Description
This is an Entity Linking / Entity Resolution model, which allows you to map an extracted Company Name from any NER model, to the name used by SEC in Edgar Database. This can come in handy to afterwards use Edgar Chunk Mappers with the output of this resolution, to carry out data augmentation and retrieve additional information stored in Edgar Database about a company.

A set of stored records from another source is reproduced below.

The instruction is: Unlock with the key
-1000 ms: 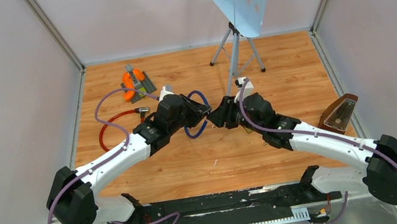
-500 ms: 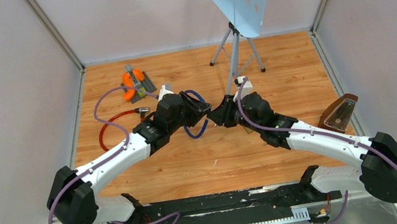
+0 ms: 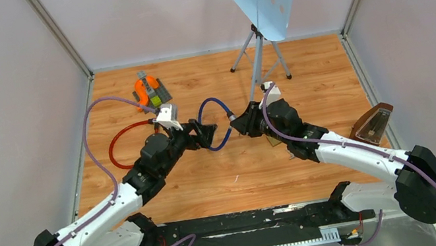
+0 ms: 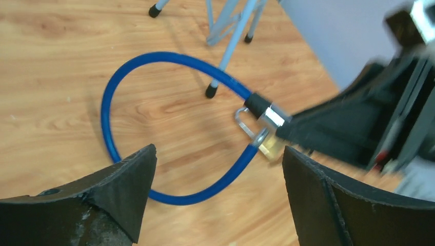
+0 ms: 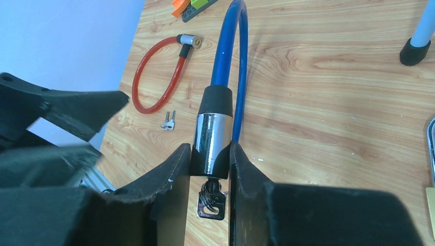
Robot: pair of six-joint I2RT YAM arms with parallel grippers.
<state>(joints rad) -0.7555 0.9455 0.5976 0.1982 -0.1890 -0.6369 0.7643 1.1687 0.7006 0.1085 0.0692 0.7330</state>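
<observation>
A blue cable lock (image 3: 218, 121) hangs in a loop over the wood floor, its chrome barrel (image 5: 211, 138) clamped between the fingers of my right gripper (image 5: 210, 148), which is shut on it. A silver key (image 5: 211, 203) with a split ring sticks out of the barrel's near end, between the fingers. In the left wrist view the blue cable (image 4: 118, 97) and its barrel (image 4: 271, 116) lie ahead of my left gripper (image 4: 219, 154), which stands wide open with nothing between its fingers. In the top view my left gripper (image 3: 206, 134) sits just left of the loop.
A red cable lock (image 3: 117, 146) lies to the left with small loose keys (image 5: 168, 121) beside it. A brass padlock (image 4: 268, 147) rests under the barrel. An orange-and-grey piece (image 3: 148, 91) sits at the back left, a music stand (image 3: 262, 42) behind, a metronome (image 3: 373, 125) at the right.
My left gripper has opened, let go of the blue cable and drawn back toward the left. The right gripper has closed on the barrel and holds it in place.
</observation>
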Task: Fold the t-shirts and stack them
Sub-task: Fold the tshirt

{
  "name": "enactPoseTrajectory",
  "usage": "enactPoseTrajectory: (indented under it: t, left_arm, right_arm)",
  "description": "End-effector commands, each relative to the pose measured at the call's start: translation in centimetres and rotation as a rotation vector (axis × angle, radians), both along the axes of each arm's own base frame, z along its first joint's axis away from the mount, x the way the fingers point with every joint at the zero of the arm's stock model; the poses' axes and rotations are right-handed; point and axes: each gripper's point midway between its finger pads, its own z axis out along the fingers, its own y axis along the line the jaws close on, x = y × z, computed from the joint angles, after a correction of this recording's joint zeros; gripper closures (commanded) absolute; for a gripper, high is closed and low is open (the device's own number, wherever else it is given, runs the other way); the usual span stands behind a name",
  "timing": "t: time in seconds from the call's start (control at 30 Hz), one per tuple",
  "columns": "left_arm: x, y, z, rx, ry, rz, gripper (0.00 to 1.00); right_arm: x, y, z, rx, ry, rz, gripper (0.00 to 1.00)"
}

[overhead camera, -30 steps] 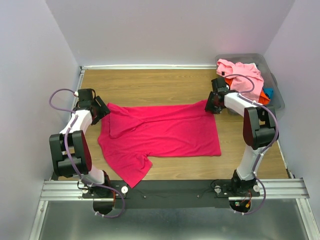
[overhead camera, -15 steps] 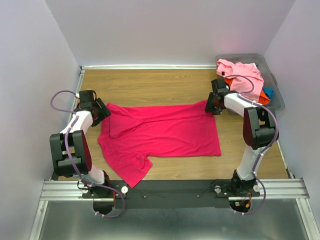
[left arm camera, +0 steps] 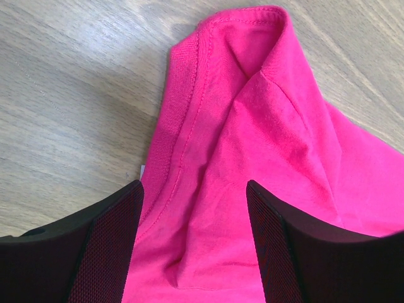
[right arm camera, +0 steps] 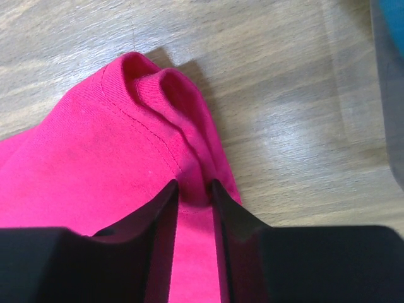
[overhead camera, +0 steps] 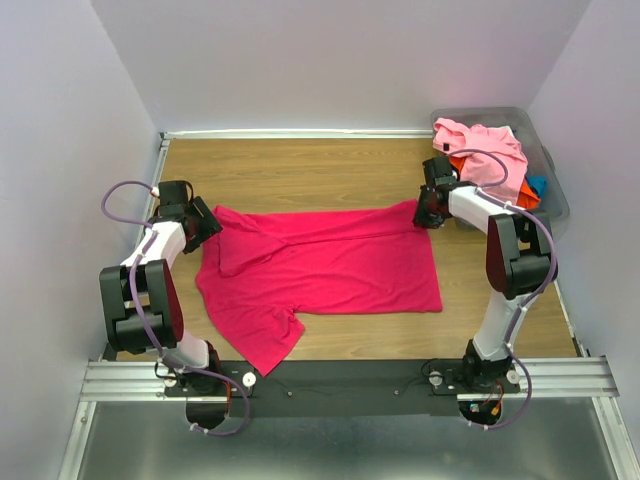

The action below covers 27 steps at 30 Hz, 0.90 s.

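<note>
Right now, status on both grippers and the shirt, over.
Left gripper open, straddling far-left corner of the crimson t-shirt. Right gripper shut on its far-right corner. Shirt spread on the table. Bin beside right arm, not obstructing.

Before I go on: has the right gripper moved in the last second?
No. In the top view the right gripper sits at the same spot beside the bin, shut on the shirt corner.

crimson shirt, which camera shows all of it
Top external: the whole crimson shirt shows, spread out. Left wrist shows only a corner under the open left claw; right wrist only a fold pinched by the right claw.
</note>
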Motion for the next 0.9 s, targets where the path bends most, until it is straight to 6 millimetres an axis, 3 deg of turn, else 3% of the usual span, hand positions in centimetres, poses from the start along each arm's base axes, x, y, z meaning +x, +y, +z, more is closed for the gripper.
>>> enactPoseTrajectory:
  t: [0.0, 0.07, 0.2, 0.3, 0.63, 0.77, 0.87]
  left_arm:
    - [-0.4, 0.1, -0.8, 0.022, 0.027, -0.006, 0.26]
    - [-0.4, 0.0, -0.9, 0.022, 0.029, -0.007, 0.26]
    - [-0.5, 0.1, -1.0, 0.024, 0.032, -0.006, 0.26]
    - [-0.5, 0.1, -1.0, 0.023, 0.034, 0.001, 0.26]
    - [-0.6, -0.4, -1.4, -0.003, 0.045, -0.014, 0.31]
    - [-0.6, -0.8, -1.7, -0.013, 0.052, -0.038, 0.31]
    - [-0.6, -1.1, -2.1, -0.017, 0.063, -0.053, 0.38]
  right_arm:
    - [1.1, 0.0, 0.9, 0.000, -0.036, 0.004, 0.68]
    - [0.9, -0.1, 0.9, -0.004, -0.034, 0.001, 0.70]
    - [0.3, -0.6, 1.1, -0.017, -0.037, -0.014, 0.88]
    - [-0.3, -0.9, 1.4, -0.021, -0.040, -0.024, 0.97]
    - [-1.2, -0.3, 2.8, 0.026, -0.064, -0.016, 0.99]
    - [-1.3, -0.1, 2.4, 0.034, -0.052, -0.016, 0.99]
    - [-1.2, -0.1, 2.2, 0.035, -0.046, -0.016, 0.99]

For more information about data augmentation, check Chunk Mapping
task in Models Hub.
Predicted Entities
How to use
documentAssembler = nlp.DocumentAssembler()\
.setInputCol("text")\
.setOutputCol("ner_chunk")
embeddings = nlp.BGEEmbeddings.pretrained("finance_bge_base_embeddings", "en", "finance/models")\
.setInputCols("ner_chunk") \
.setOutputCol("sentence_embeddings")
resolver = finance.SentenceEntityResolverModel.pretrained("finel_edgar_company_name_fe", "en", "finance/models") \
.setInputCols(["sentence_embeddings"]) \
.setOutputCol("normalized")\
.setDistanceFunction("EUCLIDEAN")
pipelineModel = nlp.Pipeline(
stages = [
documentAssembler,
embeddings,
resolver
])
lp = LightPipeline(pipelineModel)
lp.fullAnnotate("AmeriCann Inc")
Results
| chunks | begin | end | code | all_codes | resolutions | all_distances |
|:----------:|:---------:|:-------:|:---------------------:|:----------------------------------------------------------------------------------------------------------------------------------------------------------------------------------------------------------------------------------------------------------------------------------------------------------------------------------------------------------------------------------------------------------------------------------------------------------------------------------------:|:-----------------------------------------------------------------------------------------------------------------------------------------------------------------------------------------------------------------------------------------------------------------------------------------------------------------------------------------------------------------:|:---------------------------------------------------------------------------------------------------------------------------------------------------------------------------------------------------------------:|
| 0 | CONTACT GOLD | 0 | 11 | Contact Gold Corp. | [Contact Gold Corp., Contact Minerals Corp., Source Gold Corp., GENERAL GOLD CORP, Gold Alan D, INTERNET GOLD GOLDEN LINES LTD, METALINE CONTACT MINES, GOLD STEPHEN J, AuRico Gold Inc., ISHARES GOLD TRUST, GLOBAL GOLD CORP, Golden Minerals Co, Sprott Physical Gold Trust, FOCUS GOLD Corp, GOLDEN CYCLE GOLD CORP] | [Contact Gold Corp., Contact Minerals Corp., Source Gold Corp., GENERAL GOLD CORP, Gold Alan D, INTERNET GOLD GOLDEN LINES LTD, METALINE CONTACT MINES, GOLD STEPHEN J, AuRico Gold Inc., ISHARES GOLD TRUST, GLOBAL GOLD CORP, Golden Minerals Co, Sprott Physical Gold Trust, FOCUS GOLD Corp, GOLDEN CYCLE GOLD CORP] | [0.0684, 0.3294, 0.3476, 0.3541, 0.3548, 0.3635, 0.3698, 0.3879, 0.3902, 0.3916, 0.3933, 0.3958, 0.3964, 0.3969, 0.3974] |
Model Information
Model Name: | finel_edgar_company_name_fe |
Compatibility: | Finance NLP 1.0.0+ |
License: | Licensed |
Edition: | Official |
Input Labels: | [sentence_embeddings] |
Output Labels: | [original_company_name] |
Language: | en |
Size: | 1.2 GB |
Case sensitive: | false |
References
In-house scrapping and postprocessing of SEC Edgar Database